WHAT YOU HAVE TO DO:
Look through the data below, and copy each line that carries the word "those".

DATA SECTION:
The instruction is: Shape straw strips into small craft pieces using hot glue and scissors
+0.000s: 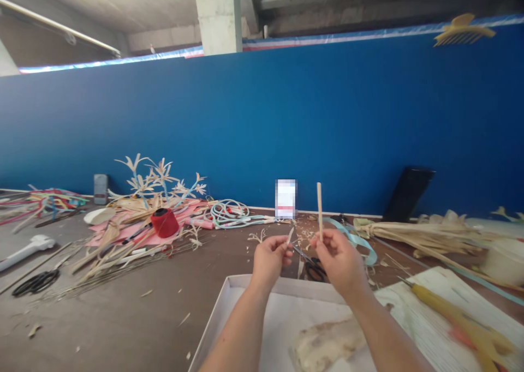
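My left hand (271, 257) pinches a small, pale, pointed sliver (290, 235) between thumb and fingertips. To its right, my right hand (338, 256) grips a pale straw-like strip (320, 205) that stands upright above the fingers. The two hands are apart, both held over the far edge of a white box lid (241, 280). Black-handled scissors (314, 268) lie on the table between my hands, partly hidden. Inside the lid, a whitish, stained slab (327, 343) is partly covered by my right forearm.
At left are pale straw flowers (144, 184), a red thread spool (164, 222), more scissors (36, 282) and a white hammer-shaped tool (30, 250). A phone (285, 198) leans on the blue partition (262, 115). A yellow glue gun (458, 315) and a dried-fibre bundle (426, 234) lie right.
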The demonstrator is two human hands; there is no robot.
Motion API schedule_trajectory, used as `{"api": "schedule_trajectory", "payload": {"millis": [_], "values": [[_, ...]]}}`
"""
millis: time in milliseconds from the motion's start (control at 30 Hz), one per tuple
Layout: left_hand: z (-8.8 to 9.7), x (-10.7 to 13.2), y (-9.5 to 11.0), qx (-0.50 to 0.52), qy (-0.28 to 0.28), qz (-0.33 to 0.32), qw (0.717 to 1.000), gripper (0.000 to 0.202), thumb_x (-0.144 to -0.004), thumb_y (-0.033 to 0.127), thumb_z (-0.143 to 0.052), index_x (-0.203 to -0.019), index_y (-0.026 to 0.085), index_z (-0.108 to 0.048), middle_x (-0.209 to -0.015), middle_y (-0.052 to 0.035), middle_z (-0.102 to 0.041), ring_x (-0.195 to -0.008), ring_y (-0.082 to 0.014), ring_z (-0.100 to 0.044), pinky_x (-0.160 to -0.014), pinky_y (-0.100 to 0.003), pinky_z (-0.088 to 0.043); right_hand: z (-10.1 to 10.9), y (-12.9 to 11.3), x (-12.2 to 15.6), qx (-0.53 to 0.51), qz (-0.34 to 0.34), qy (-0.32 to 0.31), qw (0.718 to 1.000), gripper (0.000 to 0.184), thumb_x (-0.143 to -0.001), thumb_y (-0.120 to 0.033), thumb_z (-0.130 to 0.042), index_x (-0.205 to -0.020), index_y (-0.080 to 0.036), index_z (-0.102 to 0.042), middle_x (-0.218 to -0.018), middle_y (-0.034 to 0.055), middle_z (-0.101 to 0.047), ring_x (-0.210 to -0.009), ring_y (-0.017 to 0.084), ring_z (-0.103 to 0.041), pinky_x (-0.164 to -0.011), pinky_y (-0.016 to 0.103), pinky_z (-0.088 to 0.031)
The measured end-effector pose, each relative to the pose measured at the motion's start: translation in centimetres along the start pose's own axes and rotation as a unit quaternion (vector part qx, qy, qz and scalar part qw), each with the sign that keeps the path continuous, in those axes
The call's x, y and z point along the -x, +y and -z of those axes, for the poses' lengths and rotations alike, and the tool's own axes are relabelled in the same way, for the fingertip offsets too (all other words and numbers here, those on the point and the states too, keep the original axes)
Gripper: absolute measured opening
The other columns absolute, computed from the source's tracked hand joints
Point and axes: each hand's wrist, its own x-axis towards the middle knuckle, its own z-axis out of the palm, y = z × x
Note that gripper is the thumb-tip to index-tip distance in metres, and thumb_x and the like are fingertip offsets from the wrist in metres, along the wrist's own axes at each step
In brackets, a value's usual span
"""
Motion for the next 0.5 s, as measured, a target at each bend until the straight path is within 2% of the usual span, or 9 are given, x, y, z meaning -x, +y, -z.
{"api": "schedule_trajectory", "payload": {"millis": [67,167,267,333,433,500], "values": [[0.0,0.1,0.3,0.005,-0.011,0.004,1.0,0.021,-0.075,0.013,-0.057,-0.095,0.009,-0.061,-0.078,-0.007,-0.067,-0.054,-0.0081,-0.057,-0.046,-0.019,-0.047,-0.5,-0.2,0.2,-0.069,-0.029,-0.047,0.996,0.02,-0.08,-0.032,-0.05,-0.094,-0.02,-0.057,-0.08,0.0042,-0.066,-0.066,0.017,-0.06,-0.061,0.028,-0.046],[0.0,0.4,0.6,0.01,-0.029,0.003,1.0,0.026,-0.076,0.014,-0.055,-0.102,0.008,-0.057,-0.078,-0.0075,-0.067,-0.054,-0.0073,-0.056,-0.047,-0.018,-0.046,-0.7,-0.7,0.2,-0.087,-0.059,-0.075,0.992,0.023,-0.077,-0.032,-0.052,-0.091,-0.018,-0.063,-0.078,0.0038,-0.064,-0.061,0.015,-0.056,-0.054,0.025,-0.042],[-0.1,0.7,0.9,0.007,-0.054,-0.003,0.999,0.03,-0.077,0.014,-0.053,-0.106,0.007,-0.054,-0.075,-0.006,-0.066,-0.052,-0.0063,-0.054,-0.046,-0.017,-0.044,-0.9,-1.1,0.1,-0.112,-0.11,-0.103,0.982,0.033,-0.074,-0.04,-0.058,-0.096,-0.017,-0.066,-0.07,0.0028,-0.062,-0.055,0.013,-0.051,-0.049,0.024,-0.037],[-0.3,1.0,1.1,-0.003,-0.072,-0.009,0.997,0.034,-0.075,0.013,-0.053,-0.109,0.008,-0.053,-0.072,-0.0036,-0.064,-0.05,-0.0059,-0.052,-0.044,-0.017,-0.042,-1.1,-0.9,0.1,-0.145,-0.154,-0.131,0.969,0.042,-0.072,-0.047,-0.06,-0.1,-0.016,-0.065,-0.062,0.0004,-0.057,-0.045,0.009,-0.042,-0.042,0.022,-0.03],[-0.4,1.2,1.2,-0.023,-0.103,-0.014,0.994,0.038,-0.074,0.013,-0.054,-0.112,0.009,-0.051,-0.069,-0.0014,-0.062,-0.047,-0.0057,-0.049,-0.042,-0.017,-0.04,-1.6,-0.3,0.3,-0.174,-0.2,-0.143,0.954,0.04,-0.07,-0.053,-0.06,-0.084,-0.016,-0.066,-0.048,-0.0045,-0.045,-0.038,0.006,-0.029,-0.037,0.021,-0.021],[-0.4,1.2,1.0,-0.05,-0.105,-0.011,0.993,0.037,-0.076,0.016,-0.052,-0.113,0.011,-0.051,-0.074,-0.0032,-0.063,-0.047,-0.0064,-0.05,-0.04,-0.017,-0.038,-1.8,0.1,0.3,-0.179,-0.219,-0.116,0.952,0.039,-0.069,-0.055,-0.061,-0.073,-0.016,-0.063,-0.045,-0.0059,-0.04,-0.038,0.006,-0.027,-0.037,0.021,-0.021]]}}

PROBLEM SOLUTION:
The measured end-effector pose, each relative to the pose measured at the motion's start: translation in centimetres along the start pose's own axes and rotation as a unit quaternion (vector part qx, qy, qz and scalar part qw), each with the sign that keeps the path continuous, in those axes
The call's x, y and z point along the -x, +y and -z of those axes, for the poses' lengths and rotations alike, and the tool's own axes are relabelled in the same way, for the fingertip offsets too (all other words and numbers here, those on the point and the states too, keep the original axes)

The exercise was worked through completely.